Émilie Renaud : La portée négative de cette décision rendue en matière de charges sociales est malheureusement encore plus importante que celle des arrêts de 2021 rendus par le Conseil d’État en matière fiscale. Ce, pour deux raisons. D’abord, l’impact financier d’une requalification en salaire peut être beaucoup plus important en matière de cotisations sociales qu’en matière d’impôt. En outre, le redevable légal des cotisations n’est pas l’actionnaire mais l’employeur.

Concrètement, qui paiera les cotisations sociales ?

Bertrand Thibaut : L’employeur reste l’unique débiteur des cotisations sociales vis-à-vis de l’Urssaf. C’est donc lui qui sera redressé. Mais en théorie, les cotisations salariales supplémentaires pourront être réclamées par l’employeur au salarié sur le fondement de la répétition de l’indu. Ce recours est peu exercé par les employeurs lors de redressements « classiques » (avantage en nature, heures supplémentaires), notamment lorsque le redressement résulte d’une mauvaise application de la législation par l’employeur. Mais dans le contexte des opérations de private equity, le redressement concernant un nombre limité de personnes et n’étant pas lié à une erreur manifeste de l’employeur, on peut craindre que certains employeurs redressés exercent ces recours à l’encontre des managers concernés.

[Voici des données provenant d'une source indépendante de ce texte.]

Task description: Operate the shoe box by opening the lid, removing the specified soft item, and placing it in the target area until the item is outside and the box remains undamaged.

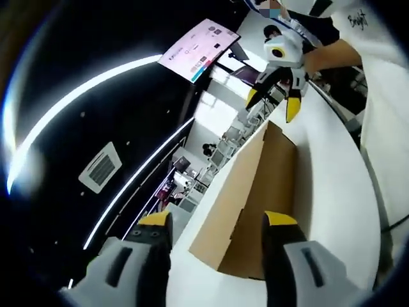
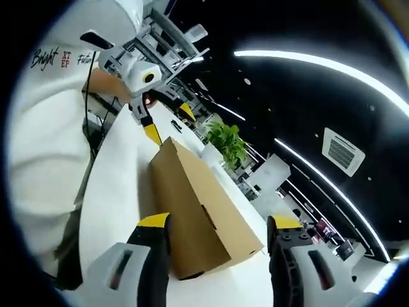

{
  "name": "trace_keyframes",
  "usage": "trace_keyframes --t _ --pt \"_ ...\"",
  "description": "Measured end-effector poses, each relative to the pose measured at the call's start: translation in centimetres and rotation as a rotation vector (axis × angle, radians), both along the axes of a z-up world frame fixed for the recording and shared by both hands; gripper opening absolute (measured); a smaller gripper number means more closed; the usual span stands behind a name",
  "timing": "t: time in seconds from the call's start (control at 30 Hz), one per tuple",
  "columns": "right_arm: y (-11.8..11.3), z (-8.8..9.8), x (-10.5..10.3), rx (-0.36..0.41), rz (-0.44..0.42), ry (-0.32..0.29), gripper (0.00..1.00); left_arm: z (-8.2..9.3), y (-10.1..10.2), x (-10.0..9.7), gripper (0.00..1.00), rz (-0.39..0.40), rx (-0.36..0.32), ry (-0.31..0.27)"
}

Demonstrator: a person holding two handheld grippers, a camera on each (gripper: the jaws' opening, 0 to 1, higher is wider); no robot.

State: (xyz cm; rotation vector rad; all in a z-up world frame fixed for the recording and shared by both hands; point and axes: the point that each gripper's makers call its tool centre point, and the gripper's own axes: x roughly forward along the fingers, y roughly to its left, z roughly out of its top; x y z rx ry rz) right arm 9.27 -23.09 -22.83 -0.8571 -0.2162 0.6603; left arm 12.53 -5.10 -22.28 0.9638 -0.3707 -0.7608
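Observation:
A plain brown cardboard shoe box lies closed on a white table, lid down; it is seen end-on in the left gripper view (image 1: 255,204) and in the right gripper view (image 2: 195,204). My left gripper (image 1: 217,224) stands open just short of one end of the box, nothing between its yellow-tipped fingers. My right gripper (image 2: 217,224) is open at the opposite end, also holding nothing. Each gripper appears far off in the other's view: the right gripper (image 1: 273,102) beyond the box, and the left gripper (image 2: 167,121) likewise. No soft item is visible.
The white table (image 1: 332,173) runs long and narrow under the box. A person in a white shirt (image 2: 45,134) stands along one side. A green potted plant (image 2: 227,144) sits past the box. A wall screen (image 1: 198,48), desks and ceiling lights fill the dark room behind.

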Motion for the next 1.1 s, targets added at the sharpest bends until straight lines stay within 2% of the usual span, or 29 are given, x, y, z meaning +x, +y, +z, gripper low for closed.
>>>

Quel est l’impact sur les dirigeants ?

Isabelle Cheradame : Rappelons que le private equity ne fonctionne pas sans l’alignement des intérêts des dirigeants avec ceux des fonds d’investissement. Cela implique un investissement des dirigeants (à risque, bien que cela semble occulté !), un mécanisme de captation de valeur et un mécanisme de rétention (communément via des promesses de vente portant sur les actions des managers). Ce mécanisme de rétention – quel qu’il soit – crée de facto un lien entre la détention des titres et le maintien des fonctions. Un management package sécurisé coûtera vraisemblablement plus cher à tous les intervenants, dirigeants et entreprises et, à travers ces dernières, à tous leurs salariés et les fonds d’investissement actionnaires. Cela touche tout l’écosystème du capital investissement, qui finance pourtant aujourd’hui une grosse partie du développement des entreprises en France.

Bertrand Thibaut : N’oublions pas que, contrairement à la plupart des pays qui nous entourent (Allemagne, Italie, Espagne, etc.), les cotisations sociales françaises ne sont pas plafonnées. Nous allons encore perdre en compétitivité.

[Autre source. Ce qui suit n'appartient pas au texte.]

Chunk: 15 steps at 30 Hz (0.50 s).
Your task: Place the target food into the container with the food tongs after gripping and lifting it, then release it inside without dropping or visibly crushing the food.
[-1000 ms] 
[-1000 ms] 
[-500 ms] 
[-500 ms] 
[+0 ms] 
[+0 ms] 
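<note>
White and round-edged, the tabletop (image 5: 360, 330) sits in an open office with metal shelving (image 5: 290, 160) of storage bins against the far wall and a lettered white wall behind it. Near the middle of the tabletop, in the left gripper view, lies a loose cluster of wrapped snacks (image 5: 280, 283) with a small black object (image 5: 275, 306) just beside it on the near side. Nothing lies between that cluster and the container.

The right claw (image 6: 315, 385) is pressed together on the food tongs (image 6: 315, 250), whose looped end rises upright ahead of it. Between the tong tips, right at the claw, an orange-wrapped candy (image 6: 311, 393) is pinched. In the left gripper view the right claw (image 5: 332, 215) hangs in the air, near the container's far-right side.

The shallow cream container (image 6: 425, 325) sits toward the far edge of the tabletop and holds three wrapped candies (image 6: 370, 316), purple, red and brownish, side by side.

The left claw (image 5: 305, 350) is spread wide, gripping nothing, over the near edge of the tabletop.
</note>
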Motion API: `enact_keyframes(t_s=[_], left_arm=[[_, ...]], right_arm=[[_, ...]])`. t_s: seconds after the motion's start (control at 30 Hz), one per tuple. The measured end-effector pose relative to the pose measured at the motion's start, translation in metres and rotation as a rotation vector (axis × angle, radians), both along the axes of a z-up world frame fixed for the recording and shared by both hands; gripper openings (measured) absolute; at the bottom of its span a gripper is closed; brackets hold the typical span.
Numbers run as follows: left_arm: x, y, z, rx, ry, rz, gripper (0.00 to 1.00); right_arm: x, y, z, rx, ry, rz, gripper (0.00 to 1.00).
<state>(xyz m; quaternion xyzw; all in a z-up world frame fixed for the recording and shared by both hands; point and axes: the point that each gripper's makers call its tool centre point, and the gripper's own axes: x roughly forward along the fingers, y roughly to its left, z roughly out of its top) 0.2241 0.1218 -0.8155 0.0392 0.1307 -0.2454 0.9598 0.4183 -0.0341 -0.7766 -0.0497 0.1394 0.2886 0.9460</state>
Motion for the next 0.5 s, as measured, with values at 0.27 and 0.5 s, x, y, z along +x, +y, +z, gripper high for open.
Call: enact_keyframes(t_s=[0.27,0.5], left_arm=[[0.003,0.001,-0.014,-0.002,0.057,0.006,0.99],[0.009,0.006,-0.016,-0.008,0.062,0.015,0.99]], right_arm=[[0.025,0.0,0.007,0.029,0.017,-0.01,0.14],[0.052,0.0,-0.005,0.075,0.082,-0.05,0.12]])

Et sur les opérations à venir ?

Émilie Renaud : Le private equity avait déjà été profondément perturbé par les décisions du Conseil d’État de 2021, perçues comme dogmatiques. De nouveaux équilibres commençaient, néanmoins à être identifiés. Il faudra faire preuve d’une grande prudence et réévaluer ces nouveaux équilibres à la lumière de la motivation retenue par la Cour de cassation dans cette affaire Alten. On peut craindre notamment que les vérificateurs tentent de transposer le raisonnement tenu au cas d’espèce à des investissements plus récents, structurés selon d’autres modalités. Les contours de la notion de « cessibilité » des instruments mériteraient d’être précisés.

Les projets de loi en cours ne peuvent-ils pas apporter des solutions ?

Isabelle Cheradame : Les propositions du projet de loi en cours d’étude au Parlement sur le partage de la valeur au sein de l’entreprise sont intéressantes, mais elles ne répondent pas aux besoins évoqués. D’autres pistes avaient déjà été proposées en 2021, plus complètes et mieux adaptées. Elles mériteraient d’être reprises et débattues sérieusement, cette fois, en prenant en compte tous les enjeux. Il est urgent de poser un cadre législatif global et sécurisant pour réduire les risques et les incertitudes autour des management package et ne pas grever l’essor du private equity français.